Selina currently lives in a room that she rents from her aunt who she sells vegetables with in one of the local markets in La Paz. Selina’s mum died when she was little, her step-father lives on the streets, her brothers are all in prison, as is her partner, the father of her children.
One of the main things that the street outreach team are focussing on with Selina is good parenting techniques and prevention activities that will help the family to stay off the streets so the children don’t become used to that reality. One of Selina’s friends says, “Before, Selina was a really angry and violent person, over the last few months, she’s really been changing and now she is less angry. It is so clear that she is a happier, better version of herself.”
Selina is a woman of few words but she did share some thoughts with Alalay – “Now I’m less angry and I don’t fight as much. There are obviously some ups and downs, but I’m feeling better. With my children, I just always want to be with them and play with them – they are the most important thing in my life.”

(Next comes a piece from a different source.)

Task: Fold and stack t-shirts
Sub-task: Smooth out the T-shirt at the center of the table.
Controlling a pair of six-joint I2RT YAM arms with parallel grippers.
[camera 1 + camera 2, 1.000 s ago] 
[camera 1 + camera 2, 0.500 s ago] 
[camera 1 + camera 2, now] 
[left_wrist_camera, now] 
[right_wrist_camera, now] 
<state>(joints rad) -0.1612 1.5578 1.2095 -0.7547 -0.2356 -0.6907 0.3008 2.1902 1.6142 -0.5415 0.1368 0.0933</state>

One of the Street Outreach workers remembers “A while ago, Selina had no control over her behaviour and actions – she used to hit her friends and threaten the outreach workers but she’s had a such a big change in attitude. Now she greets us with a smile and a hug.”
Selina has been on and off the streets since she was very little but she has been more permanently on the streets for about 10 years. When Selina was little, she lived with her mother and step-father but her mother died. After this, her step-dad started drinking heavily. This is when Selina and her sisters moved onto the streets. Over the years, the sisters have been in and out of various residential homes because they weren’t able to adapt to that life easily. Initially, they all used to escape together but over the years, they’ve left at different stages and have each built their own lives in different ways – for Selina, this was on the street.

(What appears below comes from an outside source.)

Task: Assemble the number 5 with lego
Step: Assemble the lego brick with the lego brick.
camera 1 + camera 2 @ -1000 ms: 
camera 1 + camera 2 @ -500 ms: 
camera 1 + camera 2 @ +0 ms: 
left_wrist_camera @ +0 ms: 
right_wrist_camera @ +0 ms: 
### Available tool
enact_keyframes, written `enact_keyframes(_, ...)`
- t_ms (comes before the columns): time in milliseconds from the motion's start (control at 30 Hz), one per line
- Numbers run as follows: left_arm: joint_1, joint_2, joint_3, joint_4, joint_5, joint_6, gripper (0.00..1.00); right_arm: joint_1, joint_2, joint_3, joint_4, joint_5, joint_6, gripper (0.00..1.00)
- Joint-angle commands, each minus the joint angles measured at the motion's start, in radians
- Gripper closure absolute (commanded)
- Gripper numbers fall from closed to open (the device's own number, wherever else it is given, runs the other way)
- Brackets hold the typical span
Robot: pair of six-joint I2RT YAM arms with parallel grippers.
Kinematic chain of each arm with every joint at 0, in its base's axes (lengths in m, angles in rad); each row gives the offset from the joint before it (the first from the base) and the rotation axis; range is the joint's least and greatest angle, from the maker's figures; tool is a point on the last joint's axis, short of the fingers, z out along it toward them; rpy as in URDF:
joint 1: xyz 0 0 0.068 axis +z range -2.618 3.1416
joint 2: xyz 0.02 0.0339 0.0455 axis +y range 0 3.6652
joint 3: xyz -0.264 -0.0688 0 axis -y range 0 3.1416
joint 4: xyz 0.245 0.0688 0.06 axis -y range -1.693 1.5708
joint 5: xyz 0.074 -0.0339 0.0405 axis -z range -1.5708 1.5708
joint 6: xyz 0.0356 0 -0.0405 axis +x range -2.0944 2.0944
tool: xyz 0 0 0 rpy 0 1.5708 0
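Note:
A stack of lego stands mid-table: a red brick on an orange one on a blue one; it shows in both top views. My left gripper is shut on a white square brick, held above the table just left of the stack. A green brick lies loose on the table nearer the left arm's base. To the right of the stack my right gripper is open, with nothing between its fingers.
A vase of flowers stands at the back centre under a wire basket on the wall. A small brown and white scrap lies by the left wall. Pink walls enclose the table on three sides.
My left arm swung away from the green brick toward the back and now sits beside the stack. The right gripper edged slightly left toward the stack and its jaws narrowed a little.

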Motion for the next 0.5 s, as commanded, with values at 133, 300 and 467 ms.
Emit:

Through the activities, Selina feels that she has learned that there are people who are willing to be there for children on the streets. She has also learned how to be more tolerant in the face of adversity and she is trying to smile more for the good things in her life!
“I feel safe when we all do activities in the street, skills workshops, parenting classes and when I’m with the tutors and outreach workers. I also feel safe when the police just leave us alone and don’t approach us. I feel unsafe when the police harass us because we’re on the streets – they take our things and they hit us.”